Work out how many lines of the listing below contain the word "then". Respond with that number only.

====== Provided material

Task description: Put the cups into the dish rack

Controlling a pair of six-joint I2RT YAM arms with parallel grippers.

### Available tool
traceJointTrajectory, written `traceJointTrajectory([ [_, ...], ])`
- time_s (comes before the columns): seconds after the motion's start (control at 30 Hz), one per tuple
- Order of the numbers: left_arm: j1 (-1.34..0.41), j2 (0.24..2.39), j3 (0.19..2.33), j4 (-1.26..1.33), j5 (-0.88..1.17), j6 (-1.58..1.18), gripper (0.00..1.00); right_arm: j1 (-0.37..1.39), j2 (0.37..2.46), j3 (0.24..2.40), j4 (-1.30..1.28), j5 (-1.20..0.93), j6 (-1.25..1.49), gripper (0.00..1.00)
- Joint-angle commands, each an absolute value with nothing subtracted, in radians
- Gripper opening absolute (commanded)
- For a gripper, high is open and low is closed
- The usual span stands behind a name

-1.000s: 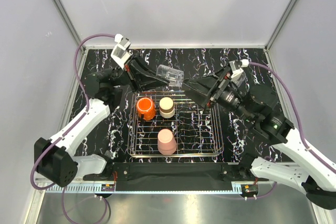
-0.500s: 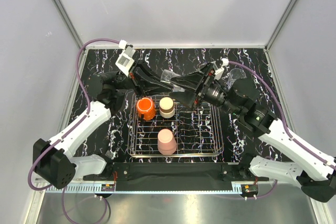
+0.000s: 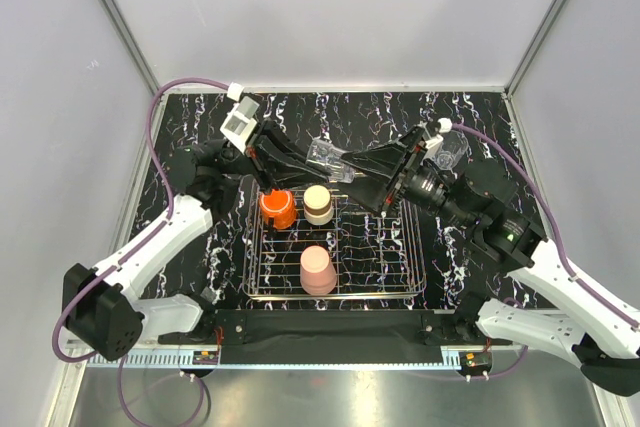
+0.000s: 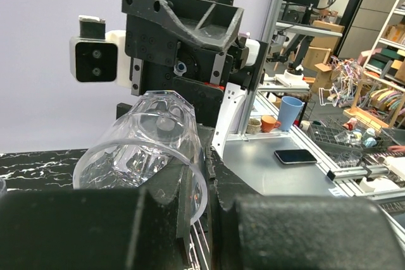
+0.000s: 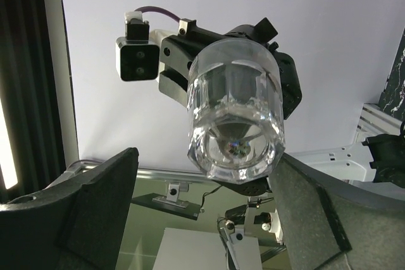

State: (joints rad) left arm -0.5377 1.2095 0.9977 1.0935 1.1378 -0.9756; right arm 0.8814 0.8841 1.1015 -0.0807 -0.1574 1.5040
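My left gripper [image 3: 305, 161] holds a clear glass [image 3: 326, 156] on its side in the air over the back edge of the dish rack [image 3: 385, 247]. In the left wrist view the left gripper [image 4: 201, 188] is shut on the rim of that glass [image 4: 142, 147]. My right gripper [image 3: 352, 169] reaches in from the right. In the right wrist view it [image 5: 205, 156] is open with the glass's base [image 5: 235, 124] between its fingers, a gap showing on the left. An orange cup [image 3: 277, 207], a cream cup [image 3: 318, 204] and a pink tumbler [image 3: 318, 269] stand upside down in the rack.
A second clear glass [image 3: 451, 152] stands on the black marbled table [image 3: 200, 247] at the back right, behind the right arm. Grey walls close in the table on three sides.
My right arm has swung left, bringing its open fingers around the base of the glass. My left arm has shifted the glass slightly forward. The cups in the rack have not moved.
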Motion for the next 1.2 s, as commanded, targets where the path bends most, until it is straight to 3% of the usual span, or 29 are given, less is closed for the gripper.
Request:
traceJointTrajectory([
  [0.0,-0.551,1.172,0.994,1.161,1.169,-0.951,0.00,0.877,0.884,1.089,-0.069,-0.138,1.525,0.89],
  [0.23,-0.563,1.160,0.989,1.140,1.177,-0.930,0.00,0.877,0.888,1.081,-0.078,-0.120,1.531,0.86],
  [0.6,-0.580,1.147,0.994,1.049,1.186,-0.854,0.00,0.876,0.907,1.049,-0.009,-0.147,1.545,0.62],
  [0.73,-0.584,1.154,1.000,1.014,1.190,-0.838,0.00,0.877,0.907,1.042,0.037,-0.155,1.542,0.34],
  [0.77,-0.586,1.158,1.021,0.996,1.212,-0.833,0.00,0.877,0.905,1.042,0.031,-0.153,1.530,0.16],
  [0.8,-0.586,1.164,1.038,0.965,1.226,-0.827,0.22,0.877,0.902,1.051,0.020,-0.141,1.520,0.05],
  [0.83,-0.586,1.176,1.052,0.910,1.235,-0.822,0.50,0.877,0.900,1.061,-0.054,-0.129,1.508,0.00],
  [0.9,-0.581,1.152,1.048,0.817,1.206,-0.766,0.99,0.876,0.896,1.125,-0.201,-0.078,1.444,0.00],
  [1.03,-0.581,1.079,1.091,0.413,1.102,-0.458,0.99,0.877,0.870,1.216,-0.433,0.044,1.359,0.00],
  [1.17,-0.581,1.040,1.144,0.131,0.837,-0.250,0.99,0.877,0.865,1.349,-0.700,0.205,1.273,0.00],
])
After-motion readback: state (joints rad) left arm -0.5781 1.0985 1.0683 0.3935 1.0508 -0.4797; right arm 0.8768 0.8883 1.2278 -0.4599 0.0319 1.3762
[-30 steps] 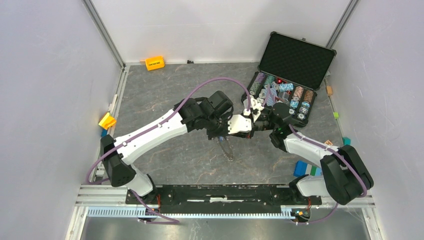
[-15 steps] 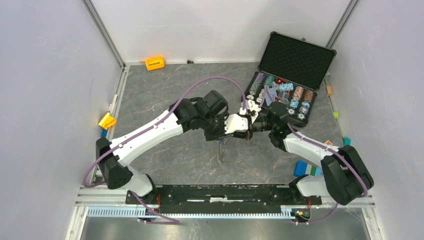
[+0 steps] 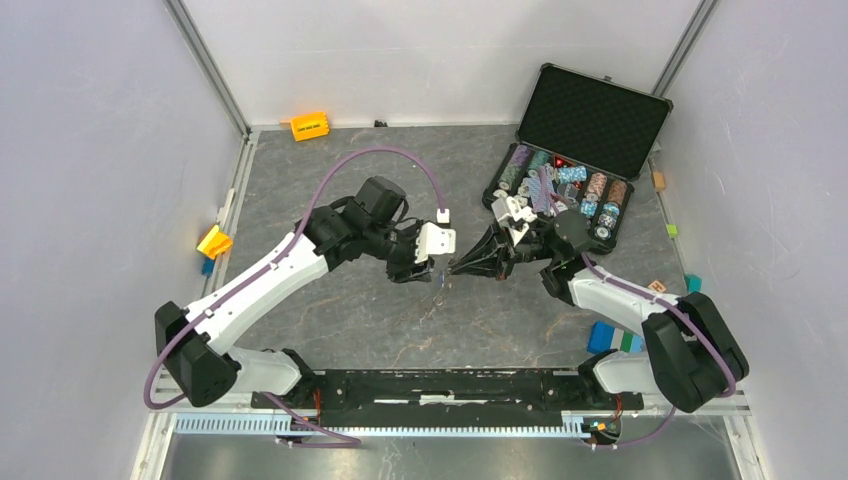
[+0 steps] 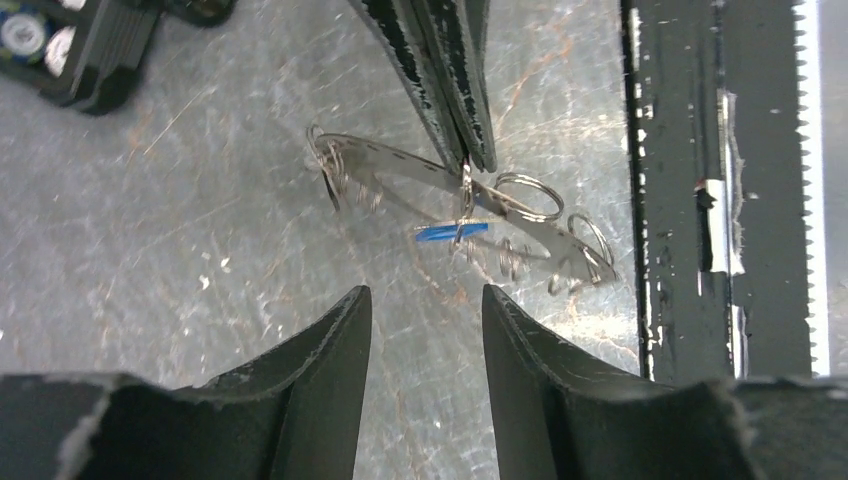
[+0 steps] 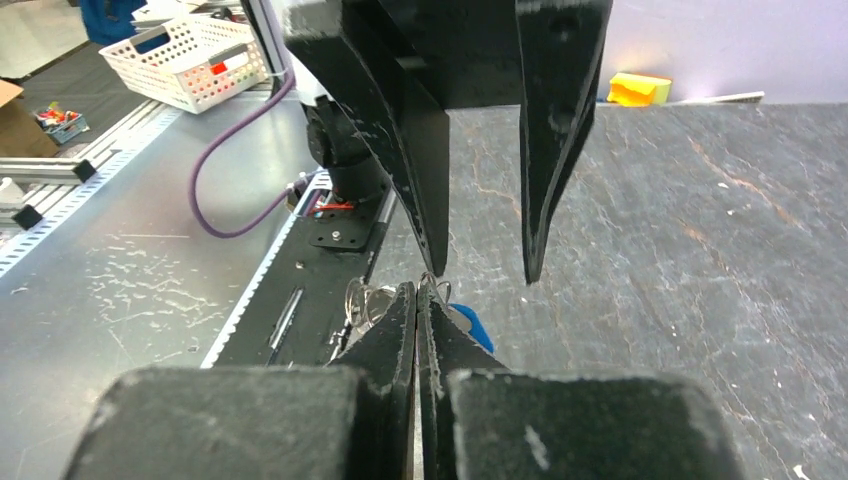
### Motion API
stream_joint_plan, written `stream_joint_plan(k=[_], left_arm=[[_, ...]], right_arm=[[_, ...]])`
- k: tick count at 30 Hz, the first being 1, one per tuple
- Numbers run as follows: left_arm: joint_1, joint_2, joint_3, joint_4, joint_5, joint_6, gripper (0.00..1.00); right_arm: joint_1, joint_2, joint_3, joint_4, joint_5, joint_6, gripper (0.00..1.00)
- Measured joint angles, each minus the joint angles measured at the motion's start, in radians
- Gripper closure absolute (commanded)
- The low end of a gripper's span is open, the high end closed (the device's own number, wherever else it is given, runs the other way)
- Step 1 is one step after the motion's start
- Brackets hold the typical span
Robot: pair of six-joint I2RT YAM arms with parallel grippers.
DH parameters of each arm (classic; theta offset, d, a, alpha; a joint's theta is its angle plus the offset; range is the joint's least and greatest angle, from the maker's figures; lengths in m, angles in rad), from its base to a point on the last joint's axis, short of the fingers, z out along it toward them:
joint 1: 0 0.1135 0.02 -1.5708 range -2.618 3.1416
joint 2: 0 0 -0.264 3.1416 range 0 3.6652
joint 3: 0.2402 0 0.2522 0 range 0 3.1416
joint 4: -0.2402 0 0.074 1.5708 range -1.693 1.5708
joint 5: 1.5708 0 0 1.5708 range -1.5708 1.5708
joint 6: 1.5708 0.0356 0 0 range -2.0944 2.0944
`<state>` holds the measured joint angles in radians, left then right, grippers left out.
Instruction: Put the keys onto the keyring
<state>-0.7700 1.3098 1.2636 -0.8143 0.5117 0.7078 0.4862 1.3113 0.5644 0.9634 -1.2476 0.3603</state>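
The keyring [image 4: 400,170], a thin metal hoop strung with small split rings, hangs edge-on above the table. A key with a blue head [image 4: 450,232] dangles from it, and shows again as a blue key [image 5: 470,325] in the right wrist view. My right gripper [image 5: 419,287] is shut on the keyring's rim, right where the blue key hangs. Its fingers [image 4: 450,80] reach in from the top of the left wrist view. My left gripper [image 4: 426,292] stands open a short way off the hoop, with nothing between its jaws. In the top view the left gripper [image 3: 428,268] faces the right gripper [image 3: 455,267] tip to tip.
An open black case [image 3: 600,120] of poker chips stands at the back right, close behind the right arm. An orange block [image 3: 309,126] lies by the far wall and a yellow one [image 3: 214,241] at the left edge. The black base rail [image 4: 680,200] runs along the near side.
My left gripper has opened, let go and drawn back to the left. My right gripper has shut on the keyring and now holds it alone, further left than before.
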Motion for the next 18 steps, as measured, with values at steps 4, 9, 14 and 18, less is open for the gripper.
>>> stream_joint_plan(k=[4, 9, 14, 18], left_arm=[[0.006, 0.012, -0.016, 0.028, 0.098, 0.034, 0.54], [0.007, 0.026, -0.016, 0.052, 0.182, 0.048, 0.60], [0.007, 0.039, -0.016, 0.058, 0.237, 0.055, 0.67], [0.007, 0.045, -0.016, 0.058, 0.257, 0.057, 0.70]], right_arm=[[-0.003, 0.015, -0.014, 0.178, -0.020, 0.137, 1.00], [-0.004, 0.032, -0.018, 0.288, -0.034, 0.234, 1.00], [-0.005, 0.032, -0.019, 0.295, -0.035, 0.237, 1.00], [-0.005, 0.031, -0.019, 0.255, -0.034, 0.201, 1.00]])
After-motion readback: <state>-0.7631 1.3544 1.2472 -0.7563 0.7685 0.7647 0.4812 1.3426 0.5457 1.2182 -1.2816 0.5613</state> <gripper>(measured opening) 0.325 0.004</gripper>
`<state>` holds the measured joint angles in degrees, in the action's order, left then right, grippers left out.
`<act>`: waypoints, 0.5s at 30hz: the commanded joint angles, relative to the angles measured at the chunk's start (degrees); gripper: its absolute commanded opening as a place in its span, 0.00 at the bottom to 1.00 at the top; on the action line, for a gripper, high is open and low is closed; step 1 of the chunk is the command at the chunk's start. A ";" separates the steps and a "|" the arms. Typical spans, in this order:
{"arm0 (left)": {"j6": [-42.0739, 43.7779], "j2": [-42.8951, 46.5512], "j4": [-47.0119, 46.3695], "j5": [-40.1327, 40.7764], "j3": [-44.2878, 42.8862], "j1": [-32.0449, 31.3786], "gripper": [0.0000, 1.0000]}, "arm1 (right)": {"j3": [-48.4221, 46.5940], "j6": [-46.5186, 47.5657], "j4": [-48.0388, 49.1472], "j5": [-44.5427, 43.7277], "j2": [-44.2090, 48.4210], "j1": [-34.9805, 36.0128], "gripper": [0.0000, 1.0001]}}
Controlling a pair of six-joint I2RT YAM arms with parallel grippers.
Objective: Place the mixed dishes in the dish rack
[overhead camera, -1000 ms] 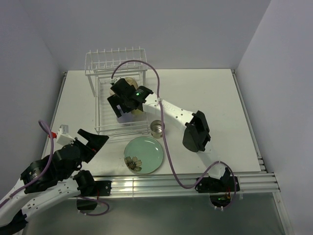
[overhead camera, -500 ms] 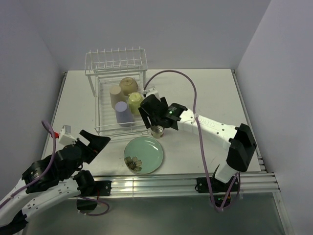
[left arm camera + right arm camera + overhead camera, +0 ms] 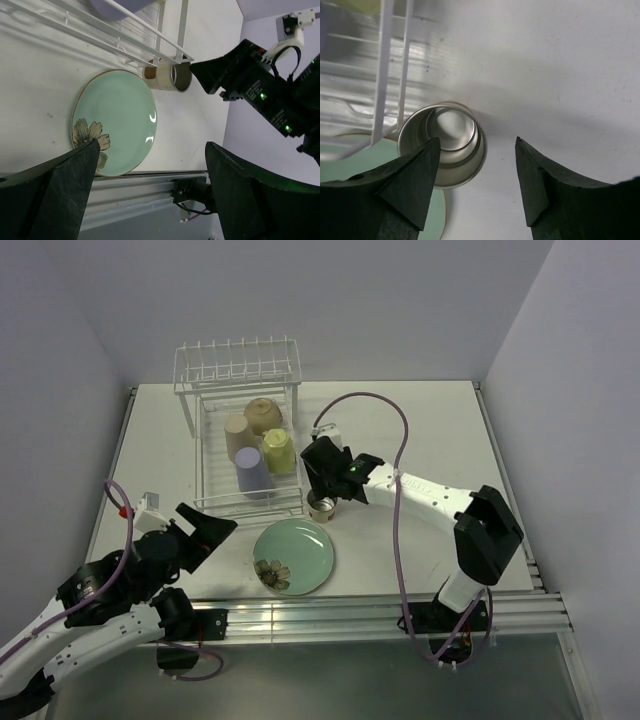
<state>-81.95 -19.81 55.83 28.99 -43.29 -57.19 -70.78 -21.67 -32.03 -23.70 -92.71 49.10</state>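
Note:
The white wire dish rack [image 3: 238,365] holds a tan cup [image 3: 236,437], a cream bowl [image 3: 263,415], a yellow-green mug [image 3: 279,451] and a lavender cup [image 3: 251,472]. Just off the rack's near right corner a small metal cup [image 3: 322,507] stands upright on the table. My right gripper [image 3: 323,492] hangs over it, open. In the right wrist view the metal cup [image 3: 442,152] sits under the left finger, its right rim between the jaws of the right gripper [image 3: 477,141]. The mint-green flowered plate [image 3: 294,555] lies near the front edge. My left gripper [image 3: 208,533] is open, left of the plate [image 3: 117,120].
An aluminium rail [image 3: 350,610] runs along the table's near edge, just past the plate. The rack's wire corner [image 3: 390,60] stands close to the metal cup's left side. Grey walls close in the table at the back and sides.
My right gripper left the rack, swung to the metal cup and came down over it, jaws narrowing. The left arm crept a little toward the plate.

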 commanded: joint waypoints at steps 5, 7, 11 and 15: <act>1.97 0.22 -1.95 -1.66 0.22 -0.03 0.93 | 1.61 -1.18 5.40 5.15 -4.94 -4.71 0.56; 3.46 -0.48 -2.57 -2.45 -0.04 -0.03 0.93 | 2.58 -1.53 7.24 9.45 -5.91 -6.03 0.49; 7.06 -3.90 -5.03 -4.56 -1.18 -0.03 0.93 | 6.00 -2.58 10.49 14.20 -5.30 -7.09 0.16; 11.62 -6.90 -9.24 -7.80 -1.89 -0.03 0.93 | 7.50 -3.46 10.59 15.88 -2.05 -8.32 0.00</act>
<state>-75.70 -24.51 52.03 24.60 -43.31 -57.19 -64.93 -24.05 -23.33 -10.37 -97.65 41.78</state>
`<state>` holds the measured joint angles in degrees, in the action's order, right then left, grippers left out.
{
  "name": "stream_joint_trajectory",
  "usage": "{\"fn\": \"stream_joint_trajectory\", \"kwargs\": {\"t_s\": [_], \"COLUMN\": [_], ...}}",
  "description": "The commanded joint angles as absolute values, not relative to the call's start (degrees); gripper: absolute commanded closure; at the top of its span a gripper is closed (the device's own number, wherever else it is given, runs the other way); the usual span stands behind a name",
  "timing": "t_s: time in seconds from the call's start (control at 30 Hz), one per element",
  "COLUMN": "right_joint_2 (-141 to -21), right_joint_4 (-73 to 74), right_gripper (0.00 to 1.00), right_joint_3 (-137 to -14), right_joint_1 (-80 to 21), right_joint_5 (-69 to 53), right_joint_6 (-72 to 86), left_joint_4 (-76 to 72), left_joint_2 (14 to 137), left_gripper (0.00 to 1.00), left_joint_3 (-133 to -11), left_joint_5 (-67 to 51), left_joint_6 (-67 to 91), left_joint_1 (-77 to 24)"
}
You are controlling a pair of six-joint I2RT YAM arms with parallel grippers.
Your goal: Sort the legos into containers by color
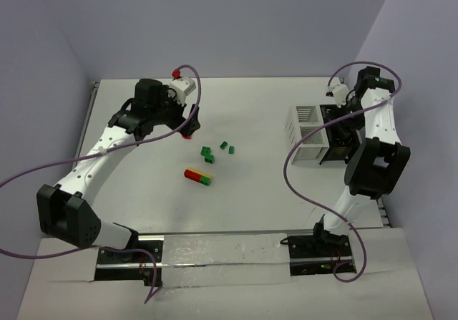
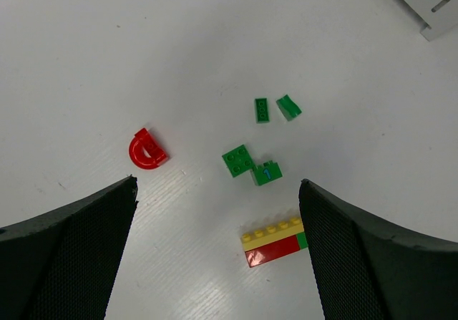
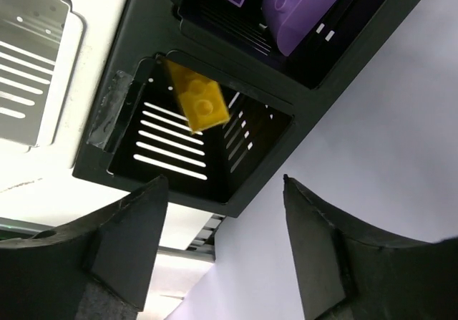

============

**Written solution**
3